== TASK BRIEF ==
Please transcribe exactly, and only, the lines of the data below between the line holding "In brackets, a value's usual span" and the line holding "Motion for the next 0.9", inclusive.

[Data excerpts]
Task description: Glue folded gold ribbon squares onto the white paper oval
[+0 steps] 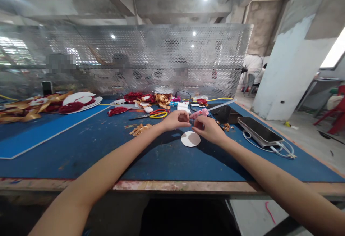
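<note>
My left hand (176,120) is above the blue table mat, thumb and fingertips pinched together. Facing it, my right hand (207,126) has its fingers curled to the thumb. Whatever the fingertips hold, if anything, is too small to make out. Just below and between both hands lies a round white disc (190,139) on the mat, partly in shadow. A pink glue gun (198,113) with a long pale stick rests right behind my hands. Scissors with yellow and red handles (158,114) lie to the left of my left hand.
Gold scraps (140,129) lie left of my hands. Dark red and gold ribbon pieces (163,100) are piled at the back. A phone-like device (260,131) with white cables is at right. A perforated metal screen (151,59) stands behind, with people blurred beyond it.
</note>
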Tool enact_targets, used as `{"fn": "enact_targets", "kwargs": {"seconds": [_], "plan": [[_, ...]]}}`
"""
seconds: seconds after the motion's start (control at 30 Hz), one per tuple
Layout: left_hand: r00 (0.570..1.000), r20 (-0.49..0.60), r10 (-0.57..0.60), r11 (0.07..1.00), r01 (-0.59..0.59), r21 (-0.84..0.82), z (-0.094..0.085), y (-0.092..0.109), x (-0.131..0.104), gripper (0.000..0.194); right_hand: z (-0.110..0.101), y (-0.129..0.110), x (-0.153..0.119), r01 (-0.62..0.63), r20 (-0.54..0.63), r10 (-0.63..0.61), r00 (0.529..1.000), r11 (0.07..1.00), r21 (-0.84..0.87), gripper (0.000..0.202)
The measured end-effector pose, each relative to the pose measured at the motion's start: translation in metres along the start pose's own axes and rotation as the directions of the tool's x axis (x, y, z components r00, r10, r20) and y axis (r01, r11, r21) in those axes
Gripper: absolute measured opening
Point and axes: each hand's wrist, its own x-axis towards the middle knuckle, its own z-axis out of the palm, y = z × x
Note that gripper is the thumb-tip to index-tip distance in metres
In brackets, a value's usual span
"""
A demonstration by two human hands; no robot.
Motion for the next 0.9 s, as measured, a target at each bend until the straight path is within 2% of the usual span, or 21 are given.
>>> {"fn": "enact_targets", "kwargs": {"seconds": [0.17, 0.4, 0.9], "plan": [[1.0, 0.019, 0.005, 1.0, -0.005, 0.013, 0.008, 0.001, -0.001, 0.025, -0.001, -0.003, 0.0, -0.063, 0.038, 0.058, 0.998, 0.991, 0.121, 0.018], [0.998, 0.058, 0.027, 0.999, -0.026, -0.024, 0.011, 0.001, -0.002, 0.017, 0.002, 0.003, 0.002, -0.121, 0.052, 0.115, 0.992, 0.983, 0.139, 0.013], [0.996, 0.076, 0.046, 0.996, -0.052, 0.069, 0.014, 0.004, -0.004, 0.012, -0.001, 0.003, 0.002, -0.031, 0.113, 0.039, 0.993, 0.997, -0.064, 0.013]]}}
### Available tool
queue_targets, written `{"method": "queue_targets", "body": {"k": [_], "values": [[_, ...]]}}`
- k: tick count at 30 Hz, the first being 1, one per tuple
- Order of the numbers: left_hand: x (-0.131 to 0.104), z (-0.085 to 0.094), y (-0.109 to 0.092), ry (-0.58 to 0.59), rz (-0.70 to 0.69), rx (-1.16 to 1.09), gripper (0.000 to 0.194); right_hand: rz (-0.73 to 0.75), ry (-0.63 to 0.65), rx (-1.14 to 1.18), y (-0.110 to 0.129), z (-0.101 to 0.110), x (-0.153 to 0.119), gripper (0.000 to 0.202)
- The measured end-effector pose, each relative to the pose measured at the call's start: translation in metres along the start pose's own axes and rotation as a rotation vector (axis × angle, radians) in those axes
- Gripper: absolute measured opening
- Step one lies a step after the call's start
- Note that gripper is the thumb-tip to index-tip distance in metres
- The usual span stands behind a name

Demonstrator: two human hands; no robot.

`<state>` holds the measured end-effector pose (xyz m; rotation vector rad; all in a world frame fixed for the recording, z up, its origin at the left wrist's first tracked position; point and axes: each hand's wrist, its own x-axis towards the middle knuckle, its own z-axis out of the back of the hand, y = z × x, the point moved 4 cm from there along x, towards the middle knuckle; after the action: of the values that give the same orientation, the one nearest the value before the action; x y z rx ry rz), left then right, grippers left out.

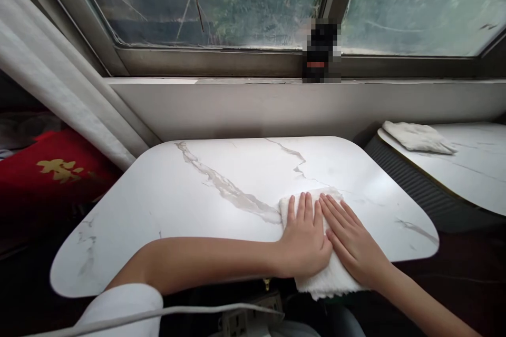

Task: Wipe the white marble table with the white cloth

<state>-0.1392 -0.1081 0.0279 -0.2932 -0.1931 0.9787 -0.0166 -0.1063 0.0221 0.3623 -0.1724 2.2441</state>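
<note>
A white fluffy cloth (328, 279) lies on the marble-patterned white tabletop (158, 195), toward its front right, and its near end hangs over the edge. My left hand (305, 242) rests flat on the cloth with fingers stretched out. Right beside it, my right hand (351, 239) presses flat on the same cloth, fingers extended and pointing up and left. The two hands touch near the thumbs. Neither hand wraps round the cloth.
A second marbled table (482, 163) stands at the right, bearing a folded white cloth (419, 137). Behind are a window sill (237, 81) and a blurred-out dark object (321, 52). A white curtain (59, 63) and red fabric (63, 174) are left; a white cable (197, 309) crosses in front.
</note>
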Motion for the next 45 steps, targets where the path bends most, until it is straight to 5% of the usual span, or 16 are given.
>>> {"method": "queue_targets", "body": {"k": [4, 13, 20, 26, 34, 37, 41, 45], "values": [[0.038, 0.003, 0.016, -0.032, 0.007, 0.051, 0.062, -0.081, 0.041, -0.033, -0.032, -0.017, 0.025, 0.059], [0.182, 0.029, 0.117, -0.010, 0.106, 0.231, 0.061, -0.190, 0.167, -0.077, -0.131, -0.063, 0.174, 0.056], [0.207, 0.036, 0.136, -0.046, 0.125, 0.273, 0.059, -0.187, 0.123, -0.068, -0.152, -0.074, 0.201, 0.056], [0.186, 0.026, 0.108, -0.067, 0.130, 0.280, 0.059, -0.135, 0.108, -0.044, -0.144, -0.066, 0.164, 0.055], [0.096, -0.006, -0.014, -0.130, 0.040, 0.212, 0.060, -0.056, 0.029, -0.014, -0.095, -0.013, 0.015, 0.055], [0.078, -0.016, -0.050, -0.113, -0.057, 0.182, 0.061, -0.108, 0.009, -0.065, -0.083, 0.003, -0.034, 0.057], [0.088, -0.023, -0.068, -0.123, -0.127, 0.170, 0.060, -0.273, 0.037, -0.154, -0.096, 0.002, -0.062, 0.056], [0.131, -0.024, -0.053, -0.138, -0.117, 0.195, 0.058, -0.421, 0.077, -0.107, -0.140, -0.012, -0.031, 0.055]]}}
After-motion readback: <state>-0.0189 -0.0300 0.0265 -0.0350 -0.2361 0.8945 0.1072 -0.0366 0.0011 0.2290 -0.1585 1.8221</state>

== THE ANSWER ==
In brackets, a value's usual span
"""
A demonstration by two human hands; no robot.
Motion for the next 0.9 s, as measured, a target at each bend until the straight path is within 2% of the usual span, or 21 are given.

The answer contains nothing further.